Exercise goal
With the pictures omitted, set down exactly the lines from the one that contains "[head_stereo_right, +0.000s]" through the last line of the data.

········

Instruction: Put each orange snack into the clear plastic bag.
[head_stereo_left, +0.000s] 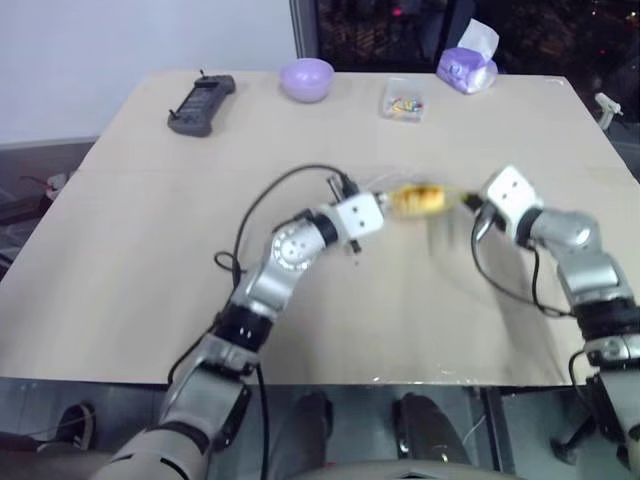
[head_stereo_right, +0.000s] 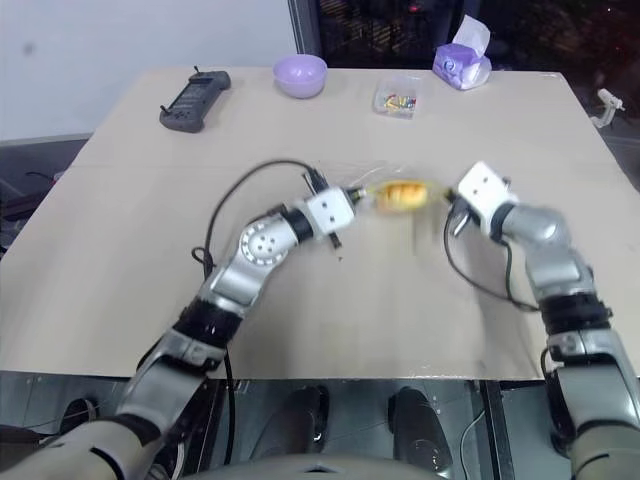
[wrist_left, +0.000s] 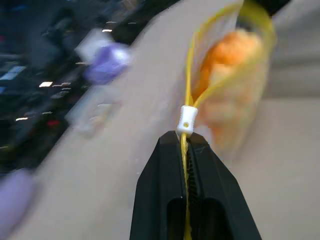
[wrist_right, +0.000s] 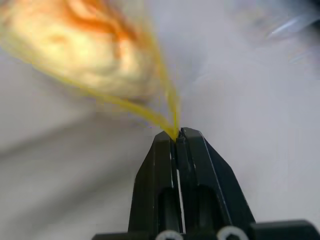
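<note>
Yellow zip strip is what both grippers pinch. The left gripper (wrist_left: 186, 142) has its two black fingers pressed together on that strip of the clear plastic bag (head_stereo_left: 425, 195), just behind the small white slider (wrist_left: 185, 120). The right gripper (wrist_right: 176, 134) is likewise clamped tight on the strip's other end. Between them the bag hangs stretched, apparently lifted off the table (head_stereo_left: 120, 250), though the blur there makes that hard to judge. The orange snack (head_stereo_left: 418, 199) sits inside the bag, between the two grippers, with the yellow strip looping open around it. Beyond the bag, at the table's far edge, stand a lilac bowl (head_stereo_left: 306, 79) and a small clear box (head_stereo_left: 402, 101).
</note>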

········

Result of the exercise
[head_stereo_right, +0.000s] 
[wrist_left, +0.000s] 
[wrist_right, +0.000s] 
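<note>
Yellow zip strip is what both grippers pinch. The left gripper (wrist_left: 186, 142) has its two black fingers pressed together on that strip of the clear plastic bag (head_stereo_left: 425, 195), just behind the small white slider (wrist_left: 185, 120). The right gripper (wrist_right: 176, 134) is likewise clamped tight on the strip's other end. Between them the bag hangs stretched, apparently lifted off the table (head_stereo_left: 120, 250), though the blur there makes that hard to judge. The orange snack (head_stereo_left: 418, 199) sits inside the bag, between the two grippers, with the yellow strip looping open around it. Beyond the bag, at the table's far edge, stand a lilac bowl (head_stereo_left: 306, 79) and a small clear box (head_stereo_left: 402, 101).
</note>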

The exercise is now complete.